Installation guide

We have taken great care to ensure that the SDK will perform well in an environment that utilizes an opcode cache.
Note
PHP 5.5 comes with an opcode cache that is installed and enabled by default:
http://php.net/manual/en/book.opcache.php
If you are using PHP 5.5, then you may skip the remainder of this section.
APC
If you are not able to run PHP 5.5, then we recommend using APC as an opcode cache.
Installing on Amazon Linux
When using Amazon Linux, you can install APC using one of the following commands depending on if you are using
PHP 5.3 or PHP 5.4.
# For PHP 5.4
yum install php54-pecl-apc
# For PHP 5.3
yum install php-pecl-apc
Modifying APC settings
APC configuration settings can be set and configured in the apc.ini file of most systems. You can find more
information about configuring APC in the PHP.net APC documentation.

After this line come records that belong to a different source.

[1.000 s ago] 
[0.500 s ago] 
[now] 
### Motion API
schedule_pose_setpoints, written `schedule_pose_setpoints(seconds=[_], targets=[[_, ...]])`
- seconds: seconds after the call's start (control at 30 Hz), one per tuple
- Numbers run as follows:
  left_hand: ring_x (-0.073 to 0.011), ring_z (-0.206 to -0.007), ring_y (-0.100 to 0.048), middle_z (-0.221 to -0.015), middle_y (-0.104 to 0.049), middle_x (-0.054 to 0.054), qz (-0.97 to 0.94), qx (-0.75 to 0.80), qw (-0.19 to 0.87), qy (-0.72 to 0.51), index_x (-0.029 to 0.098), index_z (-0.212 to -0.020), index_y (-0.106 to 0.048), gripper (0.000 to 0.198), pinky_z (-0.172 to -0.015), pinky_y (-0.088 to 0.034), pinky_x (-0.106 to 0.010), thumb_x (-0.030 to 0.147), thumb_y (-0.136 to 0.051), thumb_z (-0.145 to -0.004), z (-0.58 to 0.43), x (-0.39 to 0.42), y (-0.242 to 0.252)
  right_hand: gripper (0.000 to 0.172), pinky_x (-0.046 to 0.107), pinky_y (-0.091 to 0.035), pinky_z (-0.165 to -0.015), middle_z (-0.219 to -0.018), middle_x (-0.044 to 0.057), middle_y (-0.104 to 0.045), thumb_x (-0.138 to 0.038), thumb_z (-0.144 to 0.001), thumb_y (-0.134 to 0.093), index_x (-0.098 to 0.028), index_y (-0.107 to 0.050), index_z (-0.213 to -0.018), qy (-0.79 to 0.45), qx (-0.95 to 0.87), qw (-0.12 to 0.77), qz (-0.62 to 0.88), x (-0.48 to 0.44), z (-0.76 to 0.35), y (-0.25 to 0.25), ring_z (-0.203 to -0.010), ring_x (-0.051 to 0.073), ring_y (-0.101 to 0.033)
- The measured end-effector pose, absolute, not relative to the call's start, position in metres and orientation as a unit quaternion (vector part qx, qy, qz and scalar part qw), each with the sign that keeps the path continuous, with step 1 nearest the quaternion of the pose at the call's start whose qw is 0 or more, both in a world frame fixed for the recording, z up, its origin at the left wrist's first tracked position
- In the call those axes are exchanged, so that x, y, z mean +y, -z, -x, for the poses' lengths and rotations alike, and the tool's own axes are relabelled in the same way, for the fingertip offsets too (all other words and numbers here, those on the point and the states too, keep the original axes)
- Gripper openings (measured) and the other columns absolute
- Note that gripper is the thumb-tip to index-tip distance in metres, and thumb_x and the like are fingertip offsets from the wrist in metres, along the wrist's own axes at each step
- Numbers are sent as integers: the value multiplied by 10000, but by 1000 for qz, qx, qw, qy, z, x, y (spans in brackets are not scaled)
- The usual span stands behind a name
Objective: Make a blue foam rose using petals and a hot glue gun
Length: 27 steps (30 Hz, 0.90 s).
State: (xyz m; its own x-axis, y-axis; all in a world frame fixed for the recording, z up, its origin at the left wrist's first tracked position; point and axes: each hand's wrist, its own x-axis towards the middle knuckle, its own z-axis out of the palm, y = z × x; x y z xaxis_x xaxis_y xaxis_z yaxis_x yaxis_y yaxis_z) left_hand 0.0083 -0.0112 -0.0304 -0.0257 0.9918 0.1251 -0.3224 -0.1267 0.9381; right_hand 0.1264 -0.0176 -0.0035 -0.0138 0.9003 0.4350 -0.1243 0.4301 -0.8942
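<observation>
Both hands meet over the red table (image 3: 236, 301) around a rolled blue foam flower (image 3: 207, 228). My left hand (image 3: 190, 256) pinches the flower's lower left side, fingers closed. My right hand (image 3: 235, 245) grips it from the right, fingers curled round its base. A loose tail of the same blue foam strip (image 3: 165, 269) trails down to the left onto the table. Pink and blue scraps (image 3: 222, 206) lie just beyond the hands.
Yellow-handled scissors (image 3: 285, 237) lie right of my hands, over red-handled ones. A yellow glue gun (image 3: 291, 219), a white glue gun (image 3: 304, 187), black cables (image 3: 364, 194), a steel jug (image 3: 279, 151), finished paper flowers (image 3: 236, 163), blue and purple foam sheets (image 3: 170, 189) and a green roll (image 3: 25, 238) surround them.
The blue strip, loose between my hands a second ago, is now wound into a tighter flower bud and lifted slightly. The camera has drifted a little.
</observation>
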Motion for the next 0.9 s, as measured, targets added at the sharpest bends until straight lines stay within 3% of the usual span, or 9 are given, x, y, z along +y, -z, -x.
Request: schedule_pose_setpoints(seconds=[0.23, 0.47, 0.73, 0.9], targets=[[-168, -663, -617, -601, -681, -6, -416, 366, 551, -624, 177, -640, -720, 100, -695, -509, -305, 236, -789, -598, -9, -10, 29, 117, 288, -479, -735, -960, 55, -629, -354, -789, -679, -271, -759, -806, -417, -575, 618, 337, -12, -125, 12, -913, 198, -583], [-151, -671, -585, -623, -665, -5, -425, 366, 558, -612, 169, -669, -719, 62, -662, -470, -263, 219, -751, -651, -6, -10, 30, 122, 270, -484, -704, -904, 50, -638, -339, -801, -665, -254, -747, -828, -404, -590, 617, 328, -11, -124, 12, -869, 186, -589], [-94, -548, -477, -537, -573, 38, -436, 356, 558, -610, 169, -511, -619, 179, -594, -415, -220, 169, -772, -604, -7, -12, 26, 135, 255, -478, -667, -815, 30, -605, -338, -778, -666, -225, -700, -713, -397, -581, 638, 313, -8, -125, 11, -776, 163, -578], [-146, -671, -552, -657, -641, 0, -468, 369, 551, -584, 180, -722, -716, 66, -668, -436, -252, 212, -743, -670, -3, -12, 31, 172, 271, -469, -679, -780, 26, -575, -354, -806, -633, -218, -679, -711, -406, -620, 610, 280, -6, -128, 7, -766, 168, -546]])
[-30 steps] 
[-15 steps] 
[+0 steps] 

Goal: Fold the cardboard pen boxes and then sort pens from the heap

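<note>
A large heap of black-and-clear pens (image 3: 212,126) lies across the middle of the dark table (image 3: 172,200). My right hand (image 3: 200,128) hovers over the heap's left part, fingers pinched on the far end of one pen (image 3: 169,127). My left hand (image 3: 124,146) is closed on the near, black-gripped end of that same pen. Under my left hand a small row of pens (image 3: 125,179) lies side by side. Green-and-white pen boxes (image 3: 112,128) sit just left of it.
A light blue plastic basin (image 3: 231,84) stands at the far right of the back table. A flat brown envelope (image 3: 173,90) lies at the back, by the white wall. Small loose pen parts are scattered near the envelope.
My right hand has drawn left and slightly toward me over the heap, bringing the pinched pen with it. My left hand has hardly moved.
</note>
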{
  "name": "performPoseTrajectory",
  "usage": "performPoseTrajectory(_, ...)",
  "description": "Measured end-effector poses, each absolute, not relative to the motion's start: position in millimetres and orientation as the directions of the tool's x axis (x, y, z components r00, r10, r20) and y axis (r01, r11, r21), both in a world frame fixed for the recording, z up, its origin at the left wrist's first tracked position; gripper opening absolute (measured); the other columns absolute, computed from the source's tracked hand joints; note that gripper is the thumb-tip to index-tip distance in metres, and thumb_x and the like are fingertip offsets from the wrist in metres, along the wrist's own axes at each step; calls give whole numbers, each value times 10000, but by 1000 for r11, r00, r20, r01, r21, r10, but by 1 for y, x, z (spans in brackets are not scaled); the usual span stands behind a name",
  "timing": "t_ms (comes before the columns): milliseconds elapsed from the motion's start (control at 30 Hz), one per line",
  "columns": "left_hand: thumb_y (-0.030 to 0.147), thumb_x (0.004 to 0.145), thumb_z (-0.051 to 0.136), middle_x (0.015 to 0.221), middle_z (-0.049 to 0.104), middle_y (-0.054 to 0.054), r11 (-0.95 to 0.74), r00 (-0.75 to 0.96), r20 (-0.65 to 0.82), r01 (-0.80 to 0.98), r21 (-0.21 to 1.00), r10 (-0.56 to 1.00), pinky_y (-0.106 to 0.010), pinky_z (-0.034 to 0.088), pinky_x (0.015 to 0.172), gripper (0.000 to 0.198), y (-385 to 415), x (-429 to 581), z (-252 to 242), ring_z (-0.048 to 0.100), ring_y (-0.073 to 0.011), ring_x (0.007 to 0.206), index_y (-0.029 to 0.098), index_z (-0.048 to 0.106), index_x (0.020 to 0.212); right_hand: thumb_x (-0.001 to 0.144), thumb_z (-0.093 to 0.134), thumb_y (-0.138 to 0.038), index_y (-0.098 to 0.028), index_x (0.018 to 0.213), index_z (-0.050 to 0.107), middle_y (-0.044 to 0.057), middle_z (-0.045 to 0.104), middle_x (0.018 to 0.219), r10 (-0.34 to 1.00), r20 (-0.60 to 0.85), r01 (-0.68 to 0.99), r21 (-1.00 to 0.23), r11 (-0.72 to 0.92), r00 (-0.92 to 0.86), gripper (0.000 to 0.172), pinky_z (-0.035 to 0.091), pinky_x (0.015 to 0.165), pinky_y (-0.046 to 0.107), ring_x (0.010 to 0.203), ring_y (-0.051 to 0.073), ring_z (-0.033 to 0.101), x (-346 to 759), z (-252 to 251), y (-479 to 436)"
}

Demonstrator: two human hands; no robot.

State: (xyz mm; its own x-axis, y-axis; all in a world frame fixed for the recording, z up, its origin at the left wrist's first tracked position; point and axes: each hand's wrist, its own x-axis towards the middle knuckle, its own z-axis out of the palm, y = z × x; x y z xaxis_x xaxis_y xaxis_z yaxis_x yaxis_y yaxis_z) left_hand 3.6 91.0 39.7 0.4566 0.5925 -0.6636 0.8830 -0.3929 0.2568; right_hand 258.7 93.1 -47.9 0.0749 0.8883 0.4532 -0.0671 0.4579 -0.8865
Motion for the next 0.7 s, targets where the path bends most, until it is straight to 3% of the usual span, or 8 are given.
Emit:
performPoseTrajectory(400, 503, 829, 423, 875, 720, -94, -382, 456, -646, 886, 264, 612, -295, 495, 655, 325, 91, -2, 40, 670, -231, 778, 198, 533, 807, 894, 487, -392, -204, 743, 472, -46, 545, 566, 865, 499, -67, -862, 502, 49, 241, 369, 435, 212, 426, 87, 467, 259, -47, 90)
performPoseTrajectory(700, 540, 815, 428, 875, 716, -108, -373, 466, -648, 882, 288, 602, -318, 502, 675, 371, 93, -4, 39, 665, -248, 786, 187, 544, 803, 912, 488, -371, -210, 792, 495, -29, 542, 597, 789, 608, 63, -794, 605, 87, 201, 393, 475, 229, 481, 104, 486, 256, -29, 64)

The APC configuration file is located at /etc/php.d/apc.ini on Amazon Linux.
# You can only modify the file as sudo
sudo vim /etc/php.d/apc.ini
apc.shm_size=128M
It is recommended that you set the apc.shm_size setting to be 128M or higher. You should investigate what the right
value will be for your application. The ideal value will depend on how many files your application includes, what other
frameworks are used by your application, and if you are caching data in the APC user cache.
You can run the following command on Amazon Linux to set apc.shm_size to 128M:
sed -i "s/apc.shm_size=.*/apc.shm_size=128M/g" /etc/php.d/apc.ini
apc.stat=0
The SDK adheres to PSR-0 and relies heavily on class autoloading. When apc.stat=1, APC will perform a stat on
each cached entry to ensure that the file has not been updated since it was cache in APC. This incurs a system call
for every autoloaded class required by a PHP script (you can see this for yourself by running strace on your
application).
You can tell APC to not stat each cached file by setting apc.stat=0 in you apc.ini file. This change will generally
improve the overall performance of APC, but it will require you to explicitly clear the APC cache when a cached file
should be updated. This can be accomplished with Apache by issuing a hard or graceful restart. This restart step
could be added as part of the deployment process of your application.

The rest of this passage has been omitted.